The task:
The answer must reproduce all of the data below exactly and contain no images.

The data:
§
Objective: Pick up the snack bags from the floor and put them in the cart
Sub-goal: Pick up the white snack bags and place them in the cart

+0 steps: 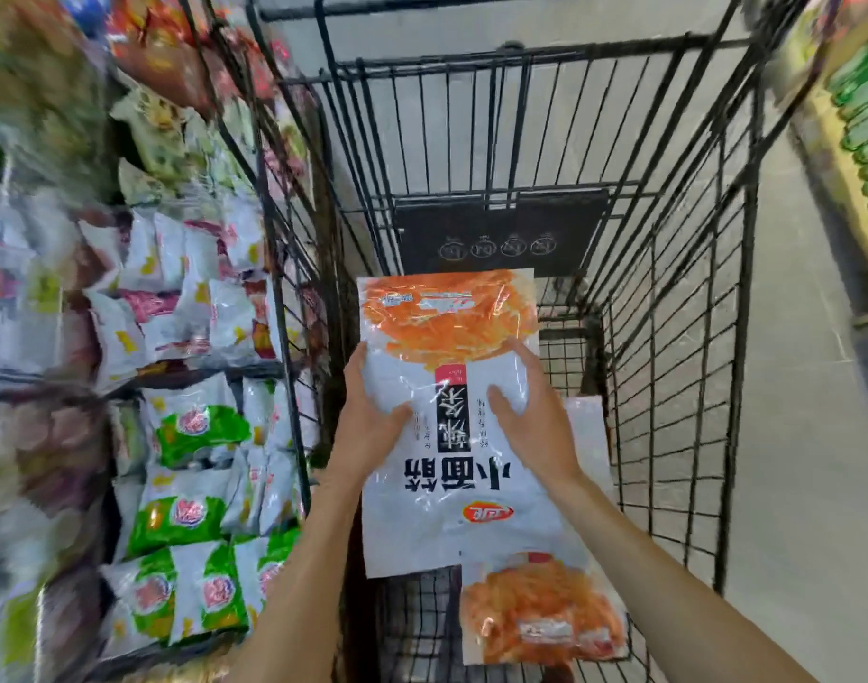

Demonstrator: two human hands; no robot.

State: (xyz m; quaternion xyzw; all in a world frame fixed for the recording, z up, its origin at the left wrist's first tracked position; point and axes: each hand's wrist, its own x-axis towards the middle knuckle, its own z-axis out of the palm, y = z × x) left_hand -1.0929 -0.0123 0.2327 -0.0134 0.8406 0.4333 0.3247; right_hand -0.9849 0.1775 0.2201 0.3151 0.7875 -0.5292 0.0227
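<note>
Over the left side of the cart [500, 219], you hold a big snack bag [451, 465] in both hands. The bag is white with big black writing, and its far end is orange. The writing is upside down to you. The far end points at the black plate on the cart's far wall.

Your left hand [372, 421] grips the bag's left edge. The thumb lies on the front, and the fingers go round the edge. Your right hand [533, 421] grips the bag's right edge the same way, thumb on the front. Both arms are bare and reach in from the near side.

A second bag [540, 608] of the same kind lies on the cart's bottom, by the near right corner. Its orange end is close to you. Its white end runs along the right wall, and the bag you hold covers part of it.

Just beside the cart's left wall stands a wire rack [279, 268] full of packets [190, 436], white, green and pink ones. They look blurry. Outside the cart's right wall you can see the grey floor [806, 460]. At the far right there is a shelf [865, 115] with green things on it.
</note>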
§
Response to this task:
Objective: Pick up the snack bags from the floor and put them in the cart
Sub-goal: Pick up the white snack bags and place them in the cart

+0 steps: 

Demonstrator: two human hands; no robot.

State: (xyz m; quaternion xyzw; all in a world frame fixed for the recording, z up, its origin at the left wrist's first tracked position; point and axes: each hand's wrist, its own x-axis towards the middle knuckle, its own z-axis out of the palm, y = z × x) left_hand -1.0929 -0.0123 0.2327 -0.0134 0.8406 0.4333 0.3247; right_hand -0.9849 0.1775 0.2201 0.3151 0.7875 -0.5292 0.0227
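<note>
Over the left side of the cart [500, 219], you hold a big snack bag [451, 465] in both hands. The bag is white with big black writing, and its far end is orange. The writing is upside down to you. The far end points at the black plate on the cart's far wall.

Your left hand [372, 421] grips the bag's left edge. The thumb lies on the front, and the fingers go round the edge. Your right hand [533, 421] grips the bag's right edge the same way, thumb on the front. Both arms are bare and reach in from the near side.

A second bag [540, 608] of the same kind lies on the cart's bottom, by the near right corner. Its orange end is close to you. Its white end runs along the right wall, and the bag you hold covers part of it.

Just beside the cart's left wall stands a wire rack [279, 268] full of packets [190, 436], white, green and pink ones. They look blurry. Outside the cart's right wall you can see the grey floor [806, 460]. At the far right there is a shelf [865, 115] with green things on it.
</note>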

This finishes the output.